From these last equations, it is possible to find the coefficients a, and b, by using at least 5 points of interest. All the other pixels can be calculated by applying these equations using the found coefficients and placed in their correct position by using

the bilinear interpolation. The special case of the transformation, wherein only translation is introduced, reduces the equations to: u = ao + x and v = bo + y

In this case, the process of the image warping will give the same result as the cross- correlation method described in the precedent paragraph.

[0071] Embodiments of the disclosed technique are applicable even when substantial noise is affecting the imaging process under low illumination conditions, wherein visually highly perceptible noise may affect images because of the "Poissonian" nature of the photonic noise, which may be perceptually significant in the composition of an image. In particular, embodiments of the disclosed technique may thus be used in handheld cameras in low-illumination conditions of the scene, such as in mobile phone cameras. Embodiments of the disclosed technique may also overcome imaging artifacts that might otherwise be introduced due to changes in magnification and/or changes in perspective.
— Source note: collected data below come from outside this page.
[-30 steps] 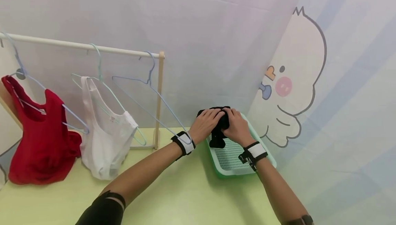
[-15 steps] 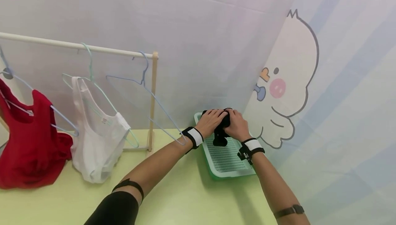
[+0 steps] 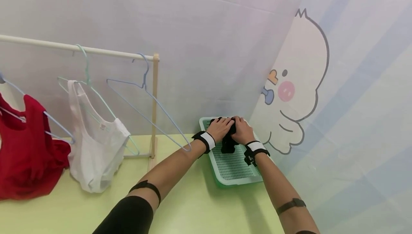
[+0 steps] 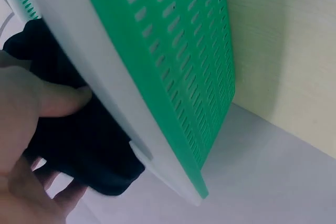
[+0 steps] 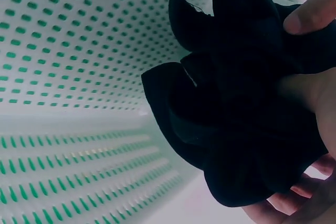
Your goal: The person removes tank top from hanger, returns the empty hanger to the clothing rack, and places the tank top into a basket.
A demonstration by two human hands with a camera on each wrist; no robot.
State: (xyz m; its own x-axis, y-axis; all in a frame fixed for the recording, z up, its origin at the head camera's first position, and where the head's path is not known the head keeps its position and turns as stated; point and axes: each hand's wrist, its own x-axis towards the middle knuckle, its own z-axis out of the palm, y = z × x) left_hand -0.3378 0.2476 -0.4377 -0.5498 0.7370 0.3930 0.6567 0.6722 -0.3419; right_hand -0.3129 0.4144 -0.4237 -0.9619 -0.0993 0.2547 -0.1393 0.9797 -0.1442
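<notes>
At the far left a red top (image 3: 35,152) hangs on the rack, cut off by the edge of my view, and next to it a white top (image 3: 96,159) droops from a pale green hanger (image 3: 86,71). Then comes a blue hanger (image 3: 164,109) with no garment on it, near the wooden post (image 3: 155,101); its lower right corner crosses in front of the person's left forearm, though I can't tell whether they touch. To the right of that, at the far end of the green basket (image 3: 222,181), are the left hand (image 3: 220,129) and, just beside it, the right hand (image 3: 243,132). Both grasp a bunched black garment (image 3: 228,146), thumbs on the near side, fingers curled behind. The cloth lies between the hands, inside the rim, its longer visible run pointing from the fingertips back toward the person; whether that loose end touches the basket floor I can't make out. The blue hanger is off to the cloth's left, so the left hand is the nearer one to it. Rightmost, a cartoon bird (image 3: 302,62) covers the curtain.
</notes>
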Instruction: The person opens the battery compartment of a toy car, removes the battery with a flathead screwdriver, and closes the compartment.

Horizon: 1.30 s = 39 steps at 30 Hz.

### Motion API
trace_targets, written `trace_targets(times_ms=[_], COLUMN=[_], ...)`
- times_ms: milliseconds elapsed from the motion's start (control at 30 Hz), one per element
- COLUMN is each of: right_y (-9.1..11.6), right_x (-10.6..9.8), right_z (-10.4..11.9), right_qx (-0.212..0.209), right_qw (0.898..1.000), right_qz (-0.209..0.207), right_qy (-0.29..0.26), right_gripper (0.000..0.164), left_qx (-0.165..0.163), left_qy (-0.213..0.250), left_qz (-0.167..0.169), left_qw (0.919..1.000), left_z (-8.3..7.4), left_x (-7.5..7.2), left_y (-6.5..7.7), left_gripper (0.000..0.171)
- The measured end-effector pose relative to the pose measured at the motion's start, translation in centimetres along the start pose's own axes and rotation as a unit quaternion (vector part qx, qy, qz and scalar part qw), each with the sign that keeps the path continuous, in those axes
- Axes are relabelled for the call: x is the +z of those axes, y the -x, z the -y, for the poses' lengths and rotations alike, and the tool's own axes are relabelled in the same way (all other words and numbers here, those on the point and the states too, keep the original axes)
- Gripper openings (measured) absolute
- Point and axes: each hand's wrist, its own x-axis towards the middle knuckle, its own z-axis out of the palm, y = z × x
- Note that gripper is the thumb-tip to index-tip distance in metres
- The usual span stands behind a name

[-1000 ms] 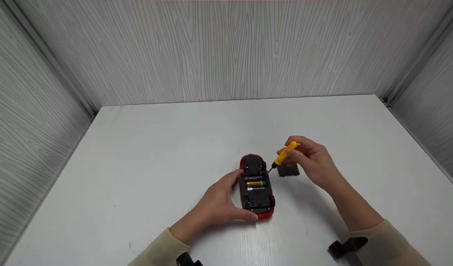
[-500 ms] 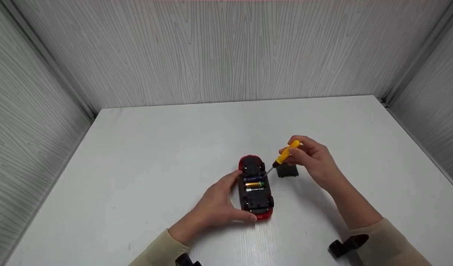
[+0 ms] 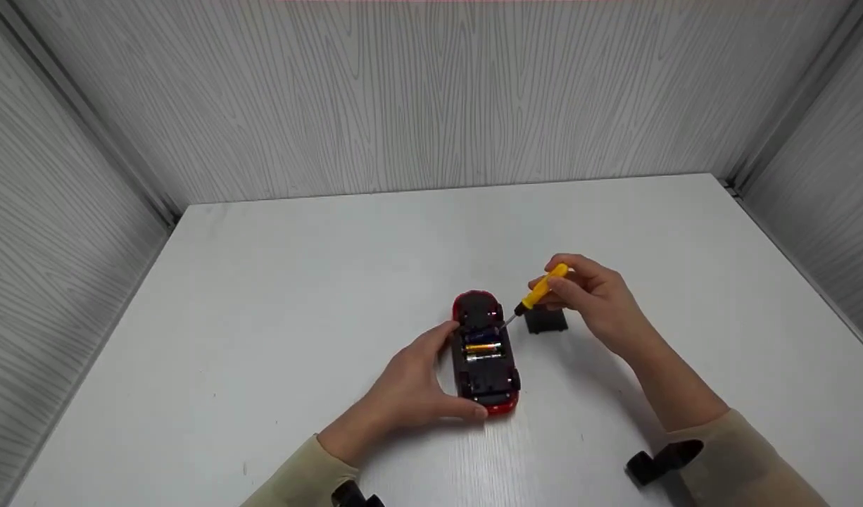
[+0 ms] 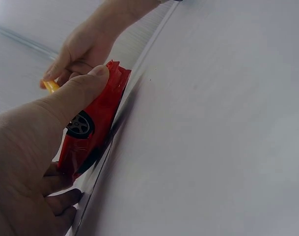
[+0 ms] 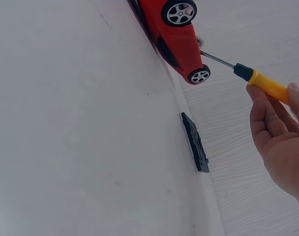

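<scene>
Pinched by its yellow handle between thumb and fingertips of the right hand [image 3: 595,303], a screwdriver [image 3: 536,293] is held, the grip narrowed to the handle's width and the other fingers loosely bent. Its shaft is slanted, with the handle pointed between one and two o'clock and the tip at the three o'clock end of a blue battery [image 3: 480,336]; whether the battery is touched cannot be told. Wheels up, a red car [image 3: 489,374] is laid on the table [image 3: 298,296], its length roughly along the twelve-to-six line. It is gripped from eight o'clock by the left hand [image 3: 412,387], spread wide, with the thumb set at the six o'clock end and fingertips on the far part of the nine o'clock side. Across the car's underside, below the blue battery toward six, a gold battery [image 3: 483,348] and a silver battery [image 3: 483,356] are seated. At two o'clock from the car, a dark cover [image 3: 547,322] is seen flat on the table, apart from it and partly hidden by the right hand.
</scene>
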Motion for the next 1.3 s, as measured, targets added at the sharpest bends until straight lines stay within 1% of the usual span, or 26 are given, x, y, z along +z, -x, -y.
trace_targets(times_ms=[167,300,533,833,1100,1300], right_y=[0.09,0.16,0.13,-0.03,0.07,0.05], right_x=[0.44,0.44,0.5,0.47,0.41,0.35], right_z=[0.08,0.14,0.1,-0.1,-0.15,-0.36], right_qx=[0.005,0.007,0.006,0.005,0.001,0.0], right_qw=[1.0,1.0,1.0,1.0,1.0,1.0], right_qz=[0.015,0.004,-0.002,-0.009,-0.013,-0.016], right_qy=[0.021,0.022,0.027,0.022,-0.002,-0.007], right_gripper=[0.022,0.022,0.024,0.024,0.026,0.026], left_qx=[-0.001,-0.002,-0.004,-0.01,0.004,0.001], left_qy=[-0.002,-0.004,-0.006,-0.005,-0.003,0.0], left_qz=[0.0,0.002,0.005,0.005,-0.001,0.001], left_qw=[1.0,1.0,1.0,0.9999,1.0,1.0], left_z=[-0.05,-0.01,-0.01,0.05,0.15,0.19], left_x=[0.03,0.03,-0.03,-0.12,0.0,0.0], left_y=[-0.05,-0.06,0.0,0.12,0.05,0.06], left_gripper=[0.124,0.125,0.126,0.127,0.124,0.127])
[0072] Moreover, embodiments of the disclosed technique for deblurring and denoising of images is accomplished in a manner that is free of moveable parts. In other words, no adjustment in the optical path of imager 110 is necessary to enable deblurring and denoising, i.e., the optical path of imager 110 may remain unadjusted. Moreover, embodiments of the disclosed technique are operable in an accelerator- free manner, i.e., no independent means for determining the relative motion between camera and scene, such as accelerometers are required as information about the relative displacement and distortions are extracted from the acquired sequence of the at least one intermediate image. Embodiments of the disclosed technique may be employed for deblurring and denoising, even though the at least one intermediate image may contain noise artifacts due to the low illumination of the scene.
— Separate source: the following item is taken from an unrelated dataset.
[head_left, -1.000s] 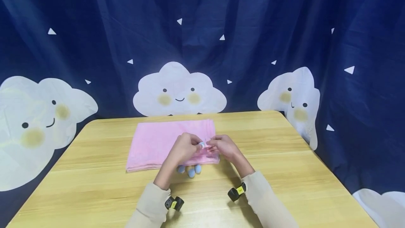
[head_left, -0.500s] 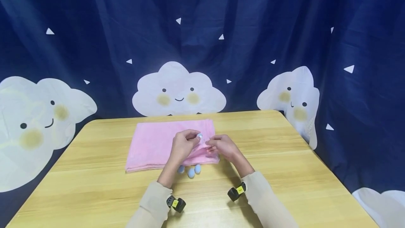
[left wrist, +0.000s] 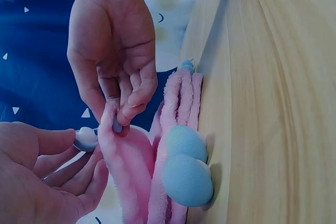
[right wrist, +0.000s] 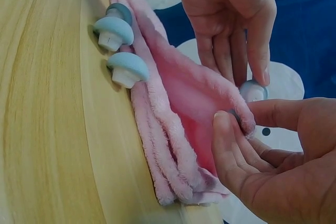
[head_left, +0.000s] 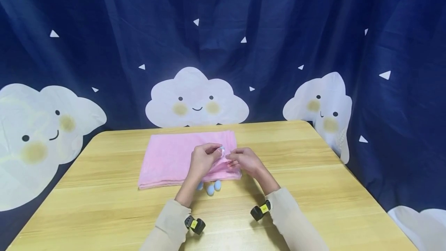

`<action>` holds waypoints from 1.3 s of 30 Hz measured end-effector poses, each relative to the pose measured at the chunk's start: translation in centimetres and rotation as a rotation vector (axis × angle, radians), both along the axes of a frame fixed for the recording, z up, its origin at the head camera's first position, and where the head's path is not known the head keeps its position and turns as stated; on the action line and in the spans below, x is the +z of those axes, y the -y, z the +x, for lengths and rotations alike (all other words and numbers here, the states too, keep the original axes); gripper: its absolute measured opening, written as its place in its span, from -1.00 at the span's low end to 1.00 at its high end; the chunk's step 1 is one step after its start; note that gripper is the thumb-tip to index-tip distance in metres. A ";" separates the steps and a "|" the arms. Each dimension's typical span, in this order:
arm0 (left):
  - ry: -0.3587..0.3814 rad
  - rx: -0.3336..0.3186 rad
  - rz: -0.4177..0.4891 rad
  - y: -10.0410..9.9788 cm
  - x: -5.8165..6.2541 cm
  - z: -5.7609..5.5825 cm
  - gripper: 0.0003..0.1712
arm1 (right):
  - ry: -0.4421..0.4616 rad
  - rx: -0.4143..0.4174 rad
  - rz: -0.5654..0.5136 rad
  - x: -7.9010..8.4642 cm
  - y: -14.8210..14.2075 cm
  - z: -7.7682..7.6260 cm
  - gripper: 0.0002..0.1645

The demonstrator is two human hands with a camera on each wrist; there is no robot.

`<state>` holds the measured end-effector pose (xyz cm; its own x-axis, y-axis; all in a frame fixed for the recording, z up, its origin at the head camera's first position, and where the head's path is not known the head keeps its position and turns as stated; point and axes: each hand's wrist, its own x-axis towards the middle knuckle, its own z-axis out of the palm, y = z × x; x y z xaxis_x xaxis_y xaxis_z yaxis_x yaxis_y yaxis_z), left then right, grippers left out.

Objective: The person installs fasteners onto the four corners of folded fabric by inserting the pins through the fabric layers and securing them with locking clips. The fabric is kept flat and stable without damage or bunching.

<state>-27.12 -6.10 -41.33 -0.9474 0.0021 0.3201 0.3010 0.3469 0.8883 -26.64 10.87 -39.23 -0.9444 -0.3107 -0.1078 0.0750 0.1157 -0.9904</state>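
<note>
A pink fleece blanket (head_left: 174, 158) lies folded on the table. My left hand (head_left: 203, 160) pinches a pale blue and white mushroom-shaped quilt clip (left wrist: 86, 140) between thumb and fingertips, close against the raised blanket edge. On that same edge, my right hand (head_left: 247, 160) pinches the fleece (right wrist: 249, 124) together with a small grey-blue piece (right wrist: 235, 116) on its inner side. Whether the clip and this piece are joined through the cloth cannot be told. The raised layer gapes above the folds beneath.
Three more mushroom clips, one a blue-capped clip (head_left: 210, 189), lie on the wooden table (head_left: 313, 189) against the blanket's front edge. Another small blue thing (left wrist: 187, 65) shows at the blanket's end in the left wrist view. A dark blue curtain (head_left: 223, 30) hangs behind.
My left hand has risen slightly away from the table's front edge with its clip, lifting the blanket edge wider. The right hand has barely moved.
</note>
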 end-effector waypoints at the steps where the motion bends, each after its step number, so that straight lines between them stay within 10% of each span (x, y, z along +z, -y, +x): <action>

[0073] By employing embodiments of the disclosed technique, the output image may be free of reconstruction artifacts, i.e., spurious high frequencies and reconstruction artifacts may not be present in the output image.

[0074] It should be noted that procedures of the method of the disclosed technique may be performed in parallel, substantially in parallel or in a sequential manner. For example, rectifying and/or merging of the at least one intermediate image may be accomplished during the acquisition of at least one intermediate image. Alternatively, rectifying and merging may be performed after the completion of the acquisition of all of the at least one intermediate image during the total exposure time T e . [0075] It should be understood that embodiments of the disclosed technique may be implemented, for example, using a machine-readable medium or article (embodied, e.g., by image deblurring and denoising system 100 or image deblurring and denoising device 120) which may store an instruction or a set of instructions that, if executed by a machine, causes the machine to perform the method in accordance with embodiments of the disclosed technique. Such a machine-readable medium may include, for example, any suitable processing platform, computing platform, computing device, processing device, computing system, processing system, computer, processor, or the like, and may be implemented by hardware and/or software, and/or firmware and/or hybrid modules.

[0076] Additionally or alternatively, embodiments of the disclosed technique such as, for example, image rectifier 124 and/or image merger 125, include a computer program adapted to execute the image deblurring and denoising method. [0077] Additionally or alternatively, embodiments of the disclosed technique include a computer program comprising software code adapted to execute the image deblurring and denoising method.

[0078] It will be appreciated by persons skilled in the art that the disclosed technique

is not limited to what has been particularly shown and described hereinabove.